Group	Intervention	Description
Intervention	Our Family Our Future	Participants randomized to the behavioral intervention called "Our Family Our Future." These participants will receive an intervention to prevent sexually transmitted infections (STIs) including HIV, Chlamydia trachomatis and Neisseria gonorrhoeae; sexual risk behavior; and depression onset. This is a behavioral intervention involving adolescent-parent dyads, delivered in a group setting over 3-4 consecutive weeks.

Primary Outcome Measures

Name	Time	Method
Depressive Symptoms	12 months	We will examine whether the intervention produces reductions in depressive symptoms. Depressive symptoms will be measured through symptom scores on the Center for Epidemiologic Studies Depression Scale. Scores are summed, and range from 0 to 60. Higher scores correspond with worse depressive symptoms. There are ranges for the severity of depressive symptoms and these are as follows: 0-15: May indicate no or low levels of depressive symptoms. 16 or higher: Suggests a risk for clinically significant depressive symptoms.

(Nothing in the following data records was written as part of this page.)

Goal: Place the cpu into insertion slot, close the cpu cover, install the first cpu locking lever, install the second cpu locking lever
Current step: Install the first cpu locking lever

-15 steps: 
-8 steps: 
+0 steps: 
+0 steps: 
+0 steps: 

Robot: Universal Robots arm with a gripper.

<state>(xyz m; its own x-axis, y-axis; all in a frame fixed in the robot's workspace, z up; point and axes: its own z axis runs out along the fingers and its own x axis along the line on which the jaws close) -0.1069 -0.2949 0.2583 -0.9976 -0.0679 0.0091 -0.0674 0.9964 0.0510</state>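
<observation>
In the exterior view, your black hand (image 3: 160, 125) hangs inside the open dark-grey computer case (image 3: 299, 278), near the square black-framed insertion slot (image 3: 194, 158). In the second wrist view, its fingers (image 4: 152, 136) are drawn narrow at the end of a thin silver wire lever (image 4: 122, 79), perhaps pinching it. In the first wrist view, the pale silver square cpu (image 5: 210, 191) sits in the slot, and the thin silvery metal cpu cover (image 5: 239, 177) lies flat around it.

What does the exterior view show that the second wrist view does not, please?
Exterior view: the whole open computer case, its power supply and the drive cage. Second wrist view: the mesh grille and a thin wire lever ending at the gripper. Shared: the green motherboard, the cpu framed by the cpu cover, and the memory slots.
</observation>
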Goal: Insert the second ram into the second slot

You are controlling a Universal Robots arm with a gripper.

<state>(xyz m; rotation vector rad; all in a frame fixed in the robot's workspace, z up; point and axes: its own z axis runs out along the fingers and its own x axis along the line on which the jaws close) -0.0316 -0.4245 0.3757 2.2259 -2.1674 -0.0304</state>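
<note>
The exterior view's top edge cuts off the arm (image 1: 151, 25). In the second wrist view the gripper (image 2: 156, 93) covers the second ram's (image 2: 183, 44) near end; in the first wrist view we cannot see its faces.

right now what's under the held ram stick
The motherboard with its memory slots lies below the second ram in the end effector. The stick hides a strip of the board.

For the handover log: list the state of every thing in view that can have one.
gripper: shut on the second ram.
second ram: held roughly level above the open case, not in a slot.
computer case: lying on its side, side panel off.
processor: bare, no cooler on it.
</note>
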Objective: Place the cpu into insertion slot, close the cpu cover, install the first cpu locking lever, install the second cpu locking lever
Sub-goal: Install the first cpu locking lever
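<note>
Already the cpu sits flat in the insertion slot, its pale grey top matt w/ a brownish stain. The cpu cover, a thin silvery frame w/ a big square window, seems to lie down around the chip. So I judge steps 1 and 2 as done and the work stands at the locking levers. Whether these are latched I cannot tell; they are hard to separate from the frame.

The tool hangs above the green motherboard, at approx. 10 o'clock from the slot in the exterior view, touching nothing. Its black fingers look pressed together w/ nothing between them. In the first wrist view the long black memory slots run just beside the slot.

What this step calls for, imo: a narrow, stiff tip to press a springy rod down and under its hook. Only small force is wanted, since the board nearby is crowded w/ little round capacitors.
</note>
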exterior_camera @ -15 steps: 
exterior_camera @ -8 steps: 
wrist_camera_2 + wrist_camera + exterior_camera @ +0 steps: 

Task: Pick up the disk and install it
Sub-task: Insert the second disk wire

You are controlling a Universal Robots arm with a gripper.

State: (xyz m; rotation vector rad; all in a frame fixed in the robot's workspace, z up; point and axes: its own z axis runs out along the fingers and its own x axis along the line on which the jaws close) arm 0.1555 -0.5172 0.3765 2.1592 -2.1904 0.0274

Prevalence of HIV and/or Chlamydia and/or Gonorrhoeae	12 months	We will examine whether the intervention produces reductions in HIV and STI prevalence using biological tests for HIV, Chlamydia trachomatis, and Neisseria gonorrhoeae. We report on the prevalence of any HIV or STI (positive for one or more of HIV and/or Chlamydia and/or Neisseria).
Number of Participants Engaged In Vaginal Sex	12 months	We will examine whether the intervention produces reductions in the number of participants engaged in vaginal sex and condom use.